Acknowledging My Privilege and the Importance of Intersectionality

Having been deeply disturbed by the politics in my home country recently, (and by recently, I mean a lot more than recently but it’s all been publicly nightmare-ish lately.) In the aftermath of Charlottesville, I wanted to address an issue I think is important: privilege. 

I think a fair few people in my generation were raised to “not see colour”, and by doing that we were not racist and we were being “good” people. But I think it’s more important and more helpful to the world to acknowledge that racism, no matter how unintended, occurs in most and that doesn’t make you a bad person. In many ways, the colour of my skin affords me a position of privilege in America which makes me the benefiter of a racist system.

A really, really basic example, would be if Sam and I had driving-aged children in America, I wouldn’t be actively afraid for their lives like a woman of colour might be for her children. Or if I was feeling threatened, I would feel safe to approach the police without any danger to myself. Or I can turn on a TV and watch a plethora of tv shows about people of my race. Not everyone has that privilege. 

Privilege isn’t solely based on race, and this is where intersectionality comes into it. There are many factors that go into it and you can be extremely privileged in one way, and lack it in others.

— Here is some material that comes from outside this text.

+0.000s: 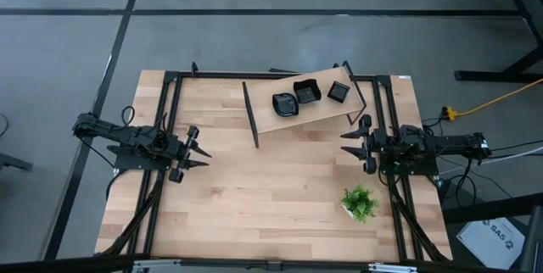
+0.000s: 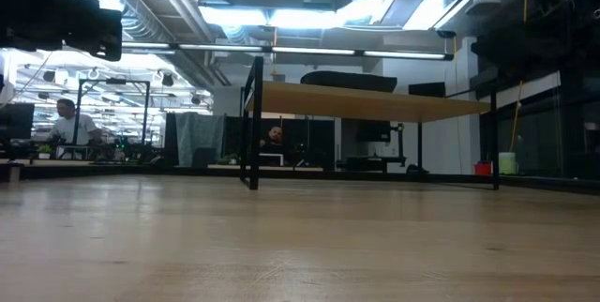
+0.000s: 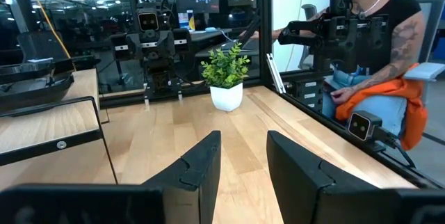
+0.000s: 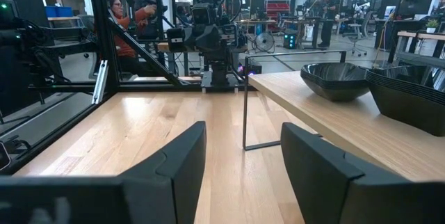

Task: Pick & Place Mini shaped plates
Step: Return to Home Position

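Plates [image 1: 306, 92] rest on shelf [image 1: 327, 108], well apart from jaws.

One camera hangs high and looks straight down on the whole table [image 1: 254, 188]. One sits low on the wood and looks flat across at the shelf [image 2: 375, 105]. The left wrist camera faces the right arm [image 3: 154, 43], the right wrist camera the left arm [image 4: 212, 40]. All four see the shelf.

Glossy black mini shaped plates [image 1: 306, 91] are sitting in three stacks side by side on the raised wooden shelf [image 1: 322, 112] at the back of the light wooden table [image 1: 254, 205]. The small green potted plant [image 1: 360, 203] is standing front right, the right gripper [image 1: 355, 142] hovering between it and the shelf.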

Class, citizenship, sexual orientation, gender and health are all other factors that affect your privilege. I think it’s especially hard for lower income white people to acknowledge their sense of privilege. I think it partially stems from a feeling of protectivety around accomplishments and work. (A basic fear that because you are born with something that you haven’t “earned” it).  

I found this quote from Bustle particularly helpful: “White privilege doesn’t entail that you’ve necessarily lived a life of luxury and serenity — that would more accurately be a conversation about class privilege. White privilege, rather, is about the benefits and boosts, obvious and opaque, that society affords you simply as a function of your whiteness.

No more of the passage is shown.